* **WHAT YOU WILL DO**
Reproduce each line of the material precisely.

* **COLLECTED DATA**
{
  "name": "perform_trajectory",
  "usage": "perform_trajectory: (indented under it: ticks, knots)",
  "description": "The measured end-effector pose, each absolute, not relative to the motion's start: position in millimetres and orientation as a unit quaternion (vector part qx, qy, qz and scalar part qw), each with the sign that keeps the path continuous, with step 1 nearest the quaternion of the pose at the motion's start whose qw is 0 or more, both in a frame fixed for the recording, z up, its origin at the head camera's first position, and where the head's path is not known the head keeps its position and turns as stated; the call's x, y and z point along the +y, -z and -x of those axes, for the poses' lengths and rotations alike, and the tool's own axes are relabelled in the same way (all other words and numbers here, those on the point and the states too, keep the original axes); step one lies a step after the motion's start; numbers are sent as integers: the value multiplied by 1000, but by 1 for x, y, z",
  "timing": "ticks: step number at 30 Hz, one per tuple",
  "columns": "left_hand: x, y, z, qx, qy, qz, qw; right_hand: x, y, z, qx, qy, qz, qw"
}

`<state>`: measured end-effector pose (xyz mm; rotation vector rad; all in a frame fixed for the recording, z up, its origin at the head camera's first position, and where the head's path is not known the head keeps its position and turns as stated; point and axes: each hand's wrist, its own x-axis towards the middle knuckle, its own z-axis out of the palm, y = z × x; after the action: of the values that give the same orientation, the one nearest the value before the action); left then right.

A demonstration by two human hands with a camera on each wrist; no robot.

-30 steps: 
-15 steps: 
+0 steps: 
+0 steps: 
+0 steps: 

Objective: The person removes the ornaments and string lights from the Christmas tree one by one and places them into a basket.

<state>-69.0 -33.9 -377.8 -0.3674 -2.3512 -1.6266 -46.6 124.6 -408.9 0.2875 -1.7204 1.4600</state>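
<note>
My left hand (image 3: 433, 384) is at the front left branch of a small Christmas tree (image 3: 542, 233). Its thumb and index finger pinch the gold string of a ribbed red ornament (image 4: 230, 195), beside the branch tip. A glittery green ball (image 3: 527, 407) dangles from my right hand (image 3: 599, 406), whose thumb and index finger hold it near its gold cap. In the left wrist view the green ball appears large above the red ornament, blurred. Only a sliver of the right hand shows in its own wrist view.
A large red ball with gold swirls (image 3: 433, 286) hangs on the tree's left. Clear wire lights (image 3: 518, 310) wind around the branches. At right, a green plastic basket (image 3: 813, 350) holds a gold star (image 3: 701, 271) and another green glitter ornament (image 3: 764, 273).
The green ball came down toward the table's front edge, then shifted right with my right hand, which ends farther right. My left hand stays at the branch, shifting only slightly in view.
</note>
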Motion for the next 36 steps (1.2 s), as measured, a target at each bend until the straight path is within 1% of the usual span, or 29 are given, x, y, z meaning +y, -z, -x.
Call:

* **RESPONSE TO THE TASK**
{
  "name": "perform_trajectory",
  "usage": "perform_trajectory: (indented under it: ticks, knots)",
  "description": "The measured end-effector pose, each absolute, not relative to the motion's start: position in millimetres and orientation as a unit quaternion (vector part qx, qy, qz and scalar part qw), each with the sign that keeps the path continuous, with step 1 nearest the quaternion of the pose at the motion's start whose qw is 0 or more, both in a frame fixed for the recording, z up, its origin at the head camera's first position, and where the head's path is not known the head keeps its position and turns as stated; the call's x, y and z point along the +y, -z and -x of those axes, for the poses' lengths and rotations alike, and the tool's own axes are relabelled in the same way (all other words and numbers here, those on the point and the states too, keep the original axes); step one lies a step after the motion's start; numbers are sent as integers: the value multiplied by 1000, but by 1 for x, y, z",
  "timing": "ticks: step number at 30 Hz, one per tuple",
  "columns": "left_hand: x, y, z, qx, qy, qz, qw; right_hand: x, y, z, qx, qy, qz, qw"
}

`<state>`: measured end-effector pose (xyz mm; rotation vector rad; all in a frame fixed for the recording, z up, its origin at the head camera's first position, and where the head's path is not known the head keeps its position and turns as stated; point and axes: each hand's wrist, its own x-axis towards the middle knuckle, its own z-axis out of the palm, y = z × x; after the action: of the values that give the same orientation, the one nearest the value before the action); left then right.

A demonstration by two human hands with a camera on each wrist; no robot.

-30 steps: 
-15 steps: 
+0 steps: 
+0 steps: 
+0 steps: 

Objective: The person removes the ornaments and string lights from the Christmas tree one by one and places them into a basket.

<state>-69.0 -33.9 -377.8 -0.3674 -2.3512 -1.6266 -46.6 124.6 -408.9 0.2875 -1.7204 1.4600</state>
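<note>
My left hand (image 3: 433, 384) is at the front left branch of a small Christmas tree (image 3: 542, 233). Its thumb and index finger pinch the gold string of a ribbed red ornament (image 4: 230, 195), beside the branch tip. A glittery green ball (image 3: 527, 407) dangles from my right hand (image 3: 599, 406), whose thumb and index finger hold it near its gold cap. In the left wrist view the green ball appears large above the red ornament, blurred. Only a sliver of the right hand shows in its own wrist view.
A large red ball with gold swirls (image 3: 433, 286) hangs on the tree's left. Clear wire lights (image 3: 518, 310) wind around the branches. At right, a green plastic basket (image 3: 813, 350) holds a gold star (image 3: 701, 271) and another green glitter ornament (image 3: 764, 273).
The green ball came down toward the table's front edge, then shifted right with my right hand, which ends farther right. My left hand stays at the branch, shifting only slightly in view.
</note>
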Motion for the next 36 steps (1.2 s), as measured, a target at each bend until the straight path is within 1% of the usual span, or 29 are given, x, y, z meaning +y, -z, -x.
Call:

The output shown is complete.